WHAT TO WORK ON :: Read the entries below and pull out each line with the string "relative".
START AVAILABLE DATA
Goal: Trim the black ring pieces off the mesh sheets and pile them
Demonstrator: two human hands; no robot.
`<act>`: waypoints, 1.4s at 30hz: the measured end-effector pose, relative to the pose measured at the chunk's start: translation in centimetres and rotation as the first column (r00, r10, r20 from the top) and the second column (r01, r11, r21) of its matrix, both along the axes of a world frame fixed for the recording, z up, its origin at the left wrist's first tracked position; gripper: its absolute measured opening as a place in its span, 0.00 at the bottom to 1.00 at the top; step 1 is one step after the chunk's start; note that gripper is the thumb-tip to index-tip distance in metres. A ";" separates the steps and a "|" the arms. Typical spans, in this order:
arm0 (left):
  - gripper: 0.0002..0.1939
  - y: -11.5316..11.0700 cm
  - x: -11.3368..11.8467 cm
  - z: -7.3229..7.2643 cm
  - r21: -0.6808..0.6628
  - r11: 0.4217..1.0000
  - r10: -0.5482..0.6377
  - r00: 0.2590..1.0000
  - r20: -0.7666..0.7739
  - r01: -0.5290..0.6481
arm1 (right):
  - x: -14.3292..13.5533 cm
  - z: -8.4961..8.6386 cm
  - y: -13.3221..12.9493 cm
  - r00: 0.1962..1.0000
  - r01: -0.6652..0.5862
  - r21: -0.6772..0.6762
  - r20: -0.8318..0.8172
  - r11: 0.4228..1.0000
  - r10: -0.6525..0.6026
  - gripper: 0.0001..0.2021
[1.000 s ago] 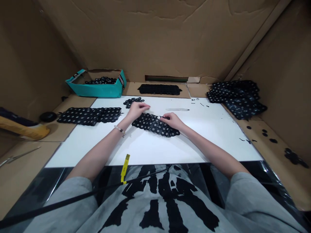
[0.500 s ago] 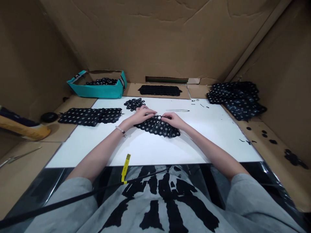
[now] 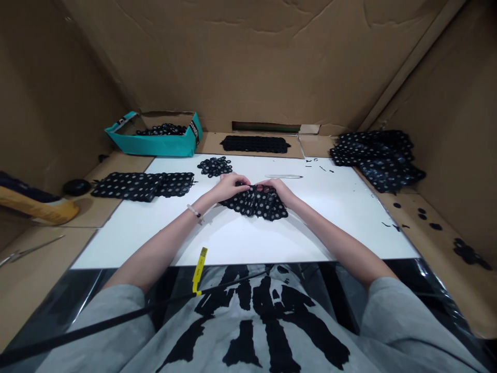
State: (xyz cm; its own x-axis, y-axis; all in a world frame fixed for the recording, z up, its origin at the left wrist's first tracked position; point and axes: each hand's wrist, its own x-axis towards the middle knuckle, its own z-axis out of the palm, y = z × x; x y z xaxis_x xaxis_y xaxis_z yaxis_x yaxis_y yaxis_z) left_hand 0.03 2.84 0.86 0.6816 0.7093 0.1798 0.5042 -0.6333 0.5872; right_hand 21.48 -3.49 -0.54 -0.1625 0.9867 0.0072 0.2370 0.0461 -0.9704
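so the whole work spot is boxed in by brown cardboard walls (image 3: 217, 62), creased along the back one, with a long narrow slot (image 3: 266, 126) cut low in it. the middle of the surface is a big white board (image 3: 295, 241), pretty shiny, with cardboard flaps (image 3: 46, 269) down both sides and along the back.

back left there's a teal box (image 3: 155, 145) with dark ringed bits inside. a crumpled dotted pile (image 3: 380, 150) sits at the back right corner, partly on the board, and a flat dotted strip (image 3: 132, 186) lies over the left edge. a black bundle (image 3: 255, 144) rests on the back flap, and a yellow and dark bottle (image 3: 42, 202) lies on its side at far left.

the spotted cloth (image 3: 260, 204) is mid-board, bunched up. left hand (image 3: 233, 187) has its fingers pinched on the top edge, and the right hand (image 3: 278, 189) grips that same edge just beside it, fingertips partly hidden.

smaller stuff: a heap of dark rings (image 3: 215, 167) just behind the left hand, scissors (image 3: 23, 254) on the left flap, a pale pen (image 3: 283, 176) behind the right hand, black round scraps (image 3: 435, 227) on the right flap, and tiny thread bits (image 3: 332, 171) near the board's back edge.
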 end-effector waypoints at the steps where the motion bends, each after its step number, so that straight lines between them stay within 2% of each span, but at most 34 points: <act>1: 0.14 -0.1 0.1 0.0 0.002 1.000 0.001 1.000 0.000 -0.001 | 0.0 0.0 0.0 1.000 0.006 0.007 0.007 1.000 -0.006 0.18; 5: 0.12 -0.5 0.1 0.1 0.037 0.999 -0.022 1.000 0.012 0.022 | -0.1 -0.7 -0.1 0.993 -0.013 0.081 0.121 0.997 0.003 0.13; 9: 0.12 -1.1 0.0 0.2 0.237 0.972 -0.005 1.000 0.011 0.002 | -0.2 -1.8 0.1 0.988 -0.042 0.138 0.156 0.990 0.020 0.09; 11: 0.13 -1.4 0.0 0.2 0.285 0.958 -0.017 1.000 -0.004 0.018 | -0.2 -2.1 0.3 0.987 -0.058 0.175 0.160 0.983 0.030 0.09; 14: 0.14 -1.6 0.2 0.1 0.268 0.963 -0.007 1.000 -0.003 0.007 | -0.1 -2.4 0.4 0.985 -0.077 0.217 0.170 0.973 0.040 0.10; 18: 0.10 -1.2 0.5 -0.1 0.173 0.984 0.042 0.999 0.021 -0.045 | -0.1 -2.3 0.2 0.977 -0.065 0.198 0.212 0.978 0.022 0.10; 22: 0.11 0.4 0.0 -0.1 0.015 0.987 0.159 0.982 0.107 -0.161 | -0.2 -1.9 0.0 0.962 -0.044 0.175 0.274 0.984 -0.006 0.09; 25: 0.13 2.0 -1.6 -0.2 -0.044 0.932 0.360 0.907 0.220 -0.359 | -0.2 -1.8 0.0 0.953 -0.035 0.162 0.303 0.986 -0.016 0.08; 28: 0.14 3.5 -3.7 -0.4 0.056 0.841 0.515 0.828 0.224 -0.538 | -0.1 -1.8 0.0 0.947 -0.042 0.151 0.320 0.988 -0.009 0.08; 31: 0.12 4.3 -5.0 -0.6 0.123 0.801 0.561 0.806 0.190 -0.586 | -0.1 -1.9 0.0 0.947 -0.038 0.154 0.321 0.987 -0.013 0.08; 34: 0.12 4.1 -4.9 -0.6 0.176 0.774 0.581 0.792 0.187 -0.609 | -0.1 -1.9 0.0 0.950 -0.047 0.158 0.314 0.986 -0.004 0.09; 35: 0.12 3.8 -4.6 -0.6 0.207 0.779 0.563 0.806 0.185 -0.592 | -0.1 -1.9 0.0 0.953 -0.058 0.163 0.303 0.985 0.006 0.09; 37: 0.13 3.0 -3.6 -0.5 0.254 0.848 0.439 0.885 0.157 -0.465 | -0.1 -1.9 0.1 0.960 -0.083 0.188 0.280 0.979 0.028 0.11; 39: 0.15 2.0 -2.4 -0.5 0.228 0.947 0.213 0.973 0.088 -0.227 | 0.0 -1.9 0.2 0.962 -0.095 0.209 0.269 0.973 0.036 0.13; 40: 0.16 1.5 -1.8 -0.6 0.186 0.977 0.098 0.994 0.046 -0.105 | 0.0 -2.0 0.2 0.963 -0.096 0.213 0.265 0.972 0.036 0.13; 42: 0.18 0.6 -0.9 -0.7 0.087 0.994 -0.059 0.998 -0.015 0.060 | 0.0 -2.0 0.3 0.966 -0.102 0.216 0.253 0.971 0.046 0.13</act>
State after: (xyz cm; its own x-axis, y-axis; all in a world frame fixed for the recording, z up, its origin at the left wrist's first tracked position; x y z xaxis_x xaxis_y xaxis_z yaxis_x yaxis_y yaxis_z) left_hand -0.83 3.43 0.11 0.7249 0.6491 0.2308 0.4708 -0.7114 0.5218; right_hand 21.50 -3.19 -2.58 -0.2597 0.9491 0.1785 0.4531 0.2829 -0.8454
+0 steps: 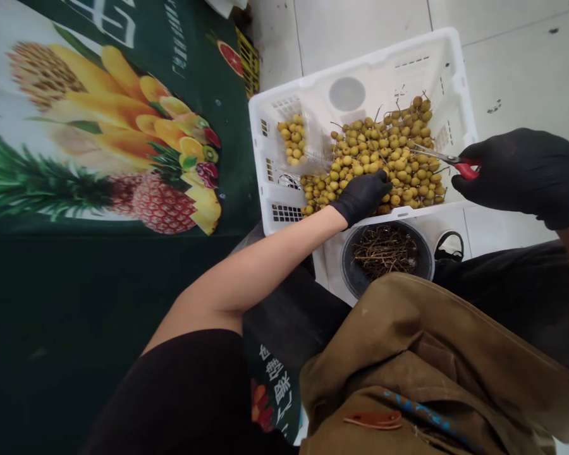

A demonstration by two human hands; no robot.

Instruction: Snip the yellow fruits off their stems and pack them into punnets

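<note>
My left hand (364, 197), in a black glove, reaches over the near wall of a white plastic crate (308, 83). Its fingers are closed among yellow-brown longans (360, 146); whatever they pinch is hidden. Several longans still hang on thin stems. In my gloved right hand (526, 174) is a pair of red-handled scissors (439, 155), gripped at the handles. The blades point left over the fruit at the crate's right side, a little apart from my left hand. A clear plastic box (317, 148) holding longans stands in the crate's left part.
A grey bucket (346, 265) full of cut stems (384, 251) stands between my legs, just below the crate. To the left is a dark green cover (237, 126) printed with fruit. A yellow crate (249, 63) shows behind it. Pale floor tiles (516, 50) lie beyond.
</note>
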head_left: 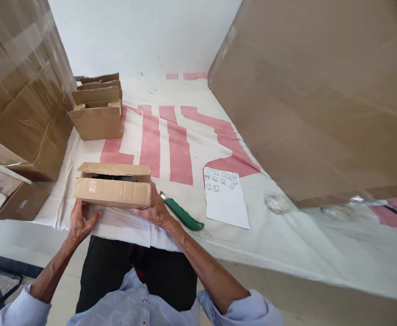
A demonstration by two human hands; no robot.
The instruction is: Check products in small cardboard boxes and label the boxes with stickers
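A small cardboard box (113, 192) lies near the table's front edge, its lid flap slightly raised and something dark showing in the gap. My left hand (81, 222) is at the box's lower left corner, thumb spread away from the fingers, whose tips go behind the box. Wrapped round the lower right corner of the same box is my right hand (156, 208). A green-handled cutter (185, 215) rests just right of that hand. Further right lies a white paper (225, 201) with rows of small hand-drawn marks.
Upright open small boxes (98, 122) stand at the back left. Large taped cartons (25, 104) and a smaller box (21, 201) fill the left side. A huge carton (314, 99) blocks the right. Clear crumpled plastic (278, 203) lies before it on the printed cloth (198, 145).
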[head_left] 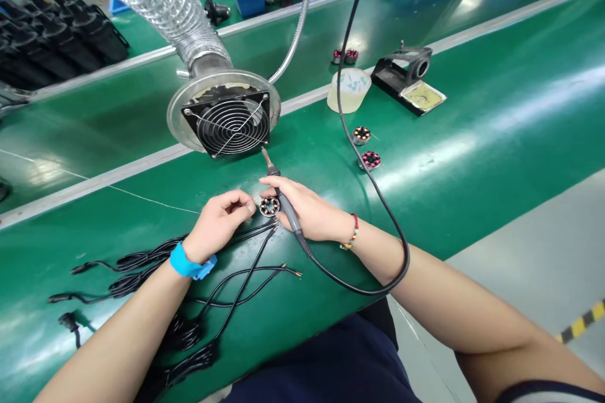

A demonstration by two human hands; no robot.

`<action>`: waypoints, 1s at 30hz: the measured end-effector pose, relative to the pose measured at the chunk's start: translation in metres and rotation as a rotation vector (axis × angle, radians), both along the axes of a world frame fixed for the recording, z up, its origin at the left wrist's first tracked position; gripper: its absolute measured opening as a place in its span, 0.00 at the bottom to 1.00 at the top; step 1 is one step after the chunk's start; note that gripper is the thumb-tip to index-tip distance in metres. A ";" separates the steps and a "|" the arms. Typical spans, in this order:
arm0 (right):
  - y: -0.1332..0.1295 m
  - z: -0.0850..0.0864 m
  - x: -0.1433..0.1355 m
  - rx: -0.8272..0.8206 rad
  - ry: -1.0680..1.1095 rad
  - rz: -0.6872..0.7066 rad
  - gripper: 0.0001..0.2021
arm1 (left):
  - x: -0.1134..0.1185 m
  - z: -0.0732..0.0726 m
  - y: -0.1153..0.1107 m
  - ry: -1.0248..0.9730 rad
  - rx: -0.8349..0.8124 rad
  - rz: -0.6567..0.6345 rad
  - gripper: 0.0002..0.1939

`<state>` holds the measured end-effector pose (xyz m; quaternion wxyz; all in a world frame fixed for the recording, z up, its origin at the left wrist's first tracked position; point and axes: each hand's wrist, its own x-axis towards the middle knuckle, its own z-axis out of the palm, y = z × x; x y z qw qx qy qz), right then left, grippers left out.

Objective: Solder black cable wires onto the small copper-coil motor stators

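Observation:
My right hand [307,208] is wrapped around the grey handle of a soldering iron [289,213], whose tip points up and away toward the fan. Thumb and fingers of this hand also come close to a small round motor stator [270,206] with copper coils; whether they touch it is unclear. My left hand [222,220] is closed in a pinch just left of the stator. A thin solder wire [155,201] runs in from the left to this hand, its end hidden by the fingers. Black cables [255,264] with bared coloured ends lie below.
A fume fan [234,126] on a silver duct hangs just beyond my hands. Two stators [370,160] [362,135], a tape roll [348,91] and an iron stand [409,79] with a yellow sponge are to the right. The iron's black cord [373,186] loops over my right forearm.

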<state>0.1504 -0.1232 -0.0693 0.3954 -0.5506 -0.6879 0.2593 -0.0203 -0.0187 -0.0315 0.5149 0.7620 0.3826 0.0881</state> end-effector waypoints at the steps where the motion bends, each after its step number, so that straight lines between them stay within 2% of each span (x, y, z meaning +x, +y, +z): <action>1: 0.000 0.001 0.000 -0.005 0.000 0.003 0.32 | 0.001 0.002 0.000 0.005 -0.022 -0.002 0.09; 4: 0.001 0.003 0.002 -0.010 -0.028 -0.017 0.31 | 0.002 0.004 0.000 0.006 -0.050 0.023 0.09; 8: 0.000 0.007 0.002 0.007 -0.149 -0.117 0.29 | 0.005 0.005 -0.004 -0.013 -0.031 0.120 0.11; 13: -0.004 0.011 -0.007 0.119 -0.348 -0.196 0.26 | 0.010 0.007 -0.011 0.055 0.044 0.011 0.16; 16: -0.006 0.011 -0.013 0.204 -0.421 -0.213 0.23 | 0.011 0.005 -0.011 0.032 0.019 0.011 0.15; 23: -0.008 0.009 -0.014 0.297 -0.308 -0.275 0.25 | 0.006 0.005 -0.008 -0.198 -0.330 0.181 0.16; 25: -0.008 0.009 -0.013 0.301 -0.292 -0.280 0.24 | 0.005 0.005 -0.009 -0.208 -0.350 0.186 0.19; 27: -0.009 0.009 -0.013 0.298 -0.303 -0.280 0.24 | 0.005 0.004 -0.009 -0.165 -0.319 0.131 0.19; 30: -0.009 0.010 -0.014 0.287 -0.319 -0.285 0.24 | 0.006 0.005 -0.011 -0.086 -0.278 0.069 0.16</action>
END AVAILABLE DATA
EXERCISE SOLUTION ::
`<act>`: waypoints, 1.4s at 30hz: the measured end-effector pose, relative to the pose measured at the chunk's start: translation in centimetres and rotation as the first column (r00, r10, r20 from the top) and the second column (r01, r11, r21) of its matrix, both along the axes of a world frame fixed for the recording, z up, its origin at the left wrist's first tracked position; gripper: its absolute measured opening as a place in its span, 0.00 at the bottom to 1.00 at the top; step 1 is one step after the chunk's start; note that gripper is the thumb-tip to index-tip distance in metres. A ";" separates the steps and a "|" the arms. Typical spans, in this order:
`<action>`: waypoints, 1s at 30hz: the measured end-effector pose, relative to the pose measured at the chunk's start: translation in metres and rotation as a rotation vector (axis × angle, radians), both along the axes of a world frame fixed for the recording, z up, its origin at the left wrist's first tracked position; gripper: its absolute measured opening as a place in its span, 0.00 at the bottom to 1.00 at the top; step 1 is one step after the chunk's start; note that gripper is the thumb-tip to index-tip distance in metres. A ";" separates the steps and a "|" the arms. Typical spans, in this order:

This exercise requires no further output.